Seit 2.000 Jahren habe sich die Menschheit nicht viel weiterentwickelt - leider, fügt Mayet hinzu und erinnert an die immer weiter aufgehende Schere zwischen Arm und Reich. Selbst für Stückl ist dieser Jesus zunehmend ein Verzweifelter, egal, ob er nun mit lauter oder leiser Stimme die Menschen lehre, denn ändern tue sich ja doch nichts. Über die Jahre hat er versucht, den überlieferten Text von Antijudaismen zu befreien und die Geschichte als innerjüdischen Konflikt zu erzählen. Dafür hat er Lob und etliche Auszeichnungen bekommen; Vertreter jüdischer Verbände, die einst massiv das Spiel kritisierten, kommen mittlerweile nach Oberammergau.
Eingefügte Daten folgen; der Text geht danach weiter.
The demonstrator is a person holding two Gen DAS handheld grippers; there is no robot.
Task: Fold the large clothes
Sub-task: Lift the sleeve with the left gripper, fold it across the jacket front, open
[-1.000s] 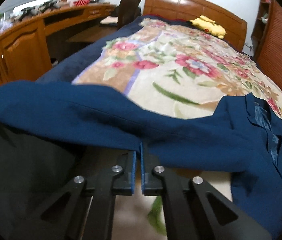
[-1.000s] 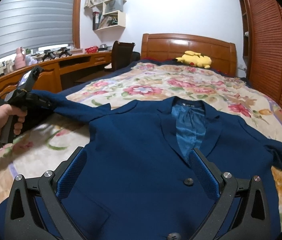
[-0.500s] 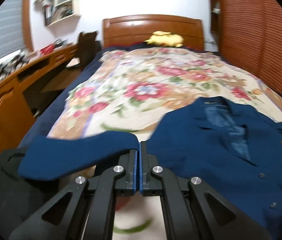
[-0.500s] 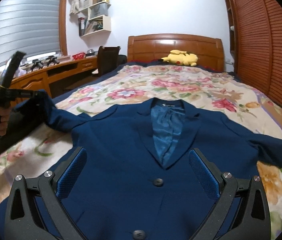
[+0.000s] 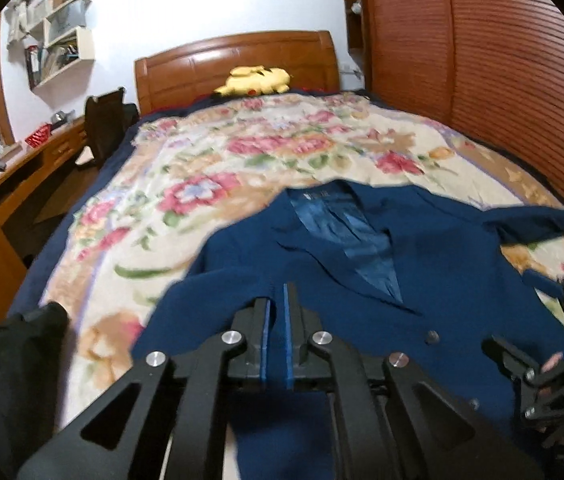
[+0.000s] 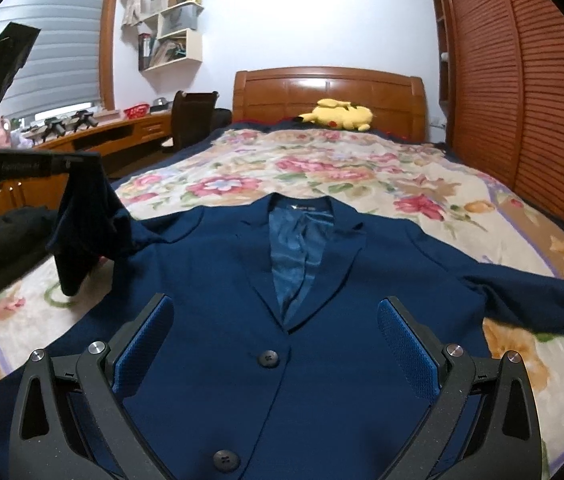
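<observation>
- A navy blazer (image 6: 242, 360) is laid face up on the bed (image 6: 362, 168), collar toward the headboard (image 6: 328, 92), hem toward the foot edge; two front buttons are seen done up.
- The blazer's right-side sleeve (image 6: 530, 300) is spread flat toward the bed's right edge.
- The left hand-held gripper (image 5: 276, 300) is seen nearly closed, only a narrow slit between the blue pads. The other sleeve (image 6: 82, 232) is pinched between them; the cloth is seen running through the slit in the left wrist view.
- In the right wrist view the left hand-held gripper (image 6: 82, 158) is held raised above the bed's left edge, roughly level, with the sleeve hanging down from its tip in a fold clear of the bedspread.
- The right hand-held gripper (image 6: 274, 344) is held wide open, nothing between its pads, low over the blazer's front near the foot edge and pointed toward the headboard; contact with the cloth cannot be determined.
- A yellow plush toy (image 6: 336, 114) is seen lying against the headboard.
- A dark garment (image 5: 10, 360) is noted at the bed's near left corner.
</observation>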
Ganz Oberammergau beteiligt

Mehr als 2.100 Frauen, Männer und Kinder werden in 103 Vorstellungen bis 2. Oktober zu erleben sein. Dazu kommen um die 100 Mitwirkende in Chor und Orchester. Markus Zwink hat die Musik von Rochus Dedler (1779 bis 1822) weiterentwickelt und neue Stücke komponiert. Für Bühnenbild und Kostüme zeichnet Stefan Hageneier verantwortlich. Sämtliche Ereignisse bette er in eine große Tempelanlage ein, kündigte er an, wobei die Farben eher düster sein würden.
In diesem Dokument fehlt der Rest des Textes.